Lines before the one containing "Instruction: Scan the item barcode" are not wanted. Transcribe that line and all after it exactly, to the end of the entries.

======== SOURCE DATA ========

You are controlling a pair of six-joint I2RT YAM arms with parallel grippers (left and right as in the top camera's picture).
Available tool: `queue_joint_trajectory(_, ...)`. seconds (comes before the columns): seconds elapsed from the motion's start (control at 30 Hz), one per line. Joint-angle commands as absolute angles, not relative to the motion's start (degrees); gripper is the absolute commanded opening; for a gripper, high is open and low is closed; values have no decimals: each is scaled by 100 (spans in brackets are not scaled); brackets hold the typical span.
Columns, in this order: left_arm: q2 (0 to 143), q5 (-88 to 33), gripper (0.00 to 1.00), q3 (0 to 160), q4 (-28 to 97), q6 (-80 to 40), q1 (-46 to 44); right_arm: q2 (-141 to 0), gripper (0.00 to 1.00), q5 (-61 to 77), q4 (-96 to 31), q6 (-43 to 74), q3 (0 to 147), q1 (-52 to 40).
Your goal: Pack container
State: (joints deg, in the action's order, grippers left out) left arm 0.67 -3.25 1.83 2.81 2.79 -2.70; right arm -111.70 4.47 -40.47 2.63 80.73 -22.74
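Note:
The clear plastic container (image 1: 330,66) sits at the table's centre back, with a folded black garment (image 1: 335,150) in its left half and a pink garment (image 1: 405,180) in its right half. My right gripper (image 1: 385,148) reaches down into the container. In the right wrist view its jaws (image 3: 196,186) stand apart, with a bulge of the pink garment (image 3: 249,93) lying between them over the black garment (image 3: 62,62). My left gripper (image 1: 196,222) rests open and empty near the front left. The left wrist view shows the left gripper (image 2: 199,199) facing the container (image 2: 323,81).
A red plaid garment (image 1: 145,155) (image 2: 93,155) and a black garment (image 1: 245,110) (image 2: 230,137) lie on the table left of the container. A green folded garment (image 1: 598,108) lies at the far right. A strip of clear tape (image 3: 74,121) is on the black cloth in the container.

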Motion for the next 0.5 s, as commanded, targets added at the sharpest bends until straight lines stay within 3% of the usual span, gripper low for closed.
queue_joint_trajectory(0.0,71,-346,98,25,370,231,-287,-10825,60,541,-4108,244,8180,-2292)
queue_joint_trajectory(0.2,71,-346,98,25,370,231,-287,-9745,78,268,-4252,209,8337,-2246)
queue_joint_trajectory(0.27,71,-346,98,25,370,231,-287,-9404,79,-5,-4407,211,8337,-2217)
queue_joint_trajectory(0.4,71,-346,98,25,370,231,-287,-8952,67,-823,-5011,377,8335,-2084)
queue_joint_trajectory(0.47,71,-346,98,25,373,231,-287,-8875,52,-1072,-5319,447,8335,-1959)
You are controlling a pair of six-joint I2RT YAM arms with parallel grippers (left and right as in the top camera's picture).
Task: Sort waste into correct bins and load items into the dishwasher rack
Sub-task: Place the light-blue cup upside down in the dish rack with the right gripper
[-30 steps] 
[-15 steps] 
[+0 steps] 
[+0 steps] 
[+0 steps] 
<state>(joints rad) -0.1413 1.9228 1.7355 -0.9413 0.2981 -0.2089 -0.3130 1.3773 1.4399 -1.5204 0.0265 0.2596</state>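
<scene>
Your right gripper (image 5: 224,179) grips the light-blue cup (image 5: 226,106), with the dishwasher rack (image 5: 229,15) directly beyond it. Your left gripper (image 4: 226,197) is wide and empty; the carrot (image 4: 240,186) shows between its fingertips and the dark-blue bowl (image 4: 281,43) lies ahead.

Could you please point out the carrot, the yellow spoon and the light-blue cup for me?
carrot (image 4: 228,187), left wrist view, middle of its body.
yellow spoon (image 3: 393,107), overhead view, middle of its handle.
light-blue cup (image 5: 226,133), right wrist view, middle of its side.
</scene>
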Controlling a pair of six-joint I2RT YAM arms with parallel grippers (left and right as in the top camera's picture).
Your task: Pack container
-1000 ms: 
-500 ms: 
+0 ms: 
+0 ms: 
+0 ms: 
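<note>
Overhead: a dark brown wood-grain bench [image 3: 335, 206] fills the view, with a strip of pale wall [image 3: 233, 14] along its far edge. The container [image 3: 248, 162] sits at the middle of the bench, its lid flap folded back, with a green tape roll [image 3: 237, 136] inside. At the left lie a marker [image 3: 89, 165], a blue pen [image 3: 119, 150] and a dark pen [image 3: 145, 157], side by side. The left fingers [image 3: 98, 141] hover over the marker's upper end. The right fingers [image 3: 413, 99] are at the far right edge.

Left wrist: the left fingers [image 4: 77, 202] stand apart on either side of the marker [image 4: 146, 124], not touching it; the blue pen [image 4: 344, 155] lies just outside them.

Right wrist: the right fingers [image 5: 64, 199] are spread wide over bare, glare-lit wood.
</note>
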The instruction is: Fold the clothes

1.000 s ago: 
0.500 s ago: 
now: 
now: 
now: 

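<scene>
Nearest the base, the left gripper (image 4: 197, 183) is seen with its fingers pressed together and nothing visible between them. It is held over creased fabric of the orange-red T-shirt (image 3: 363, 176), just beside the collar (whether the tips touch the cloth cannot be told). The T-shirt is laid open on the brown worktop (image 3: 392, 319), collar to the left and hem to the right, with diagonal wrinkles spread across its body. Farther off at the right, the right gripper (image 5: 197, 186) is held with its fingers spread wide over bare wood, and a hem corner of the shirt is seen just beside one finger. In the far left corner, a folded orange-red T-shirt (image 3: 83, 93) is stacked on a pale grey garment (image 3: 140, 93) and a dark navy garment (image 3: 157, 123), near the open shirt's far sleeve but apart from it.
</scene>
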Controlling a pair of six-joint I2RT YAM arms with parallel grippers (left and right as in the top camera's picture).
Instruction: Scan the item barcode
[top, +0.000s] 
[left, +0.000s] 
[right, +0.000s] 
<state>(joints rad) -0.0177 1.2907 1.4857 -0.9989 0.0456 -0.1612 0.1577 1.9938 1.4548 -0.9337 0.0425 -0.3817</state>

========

§ ANSWER:
Instruction: Scan the item barcode
[top, +0.000s] 
[left, +0.000s] 
[right, +0.000s] 
<state>(joints rad) -0.0177 1.2907 1.4857 -0.9989 0.0456 -0.1612 0.1577 1.9938 1.4548 -0.9337 0.0425 -0.3817</state>

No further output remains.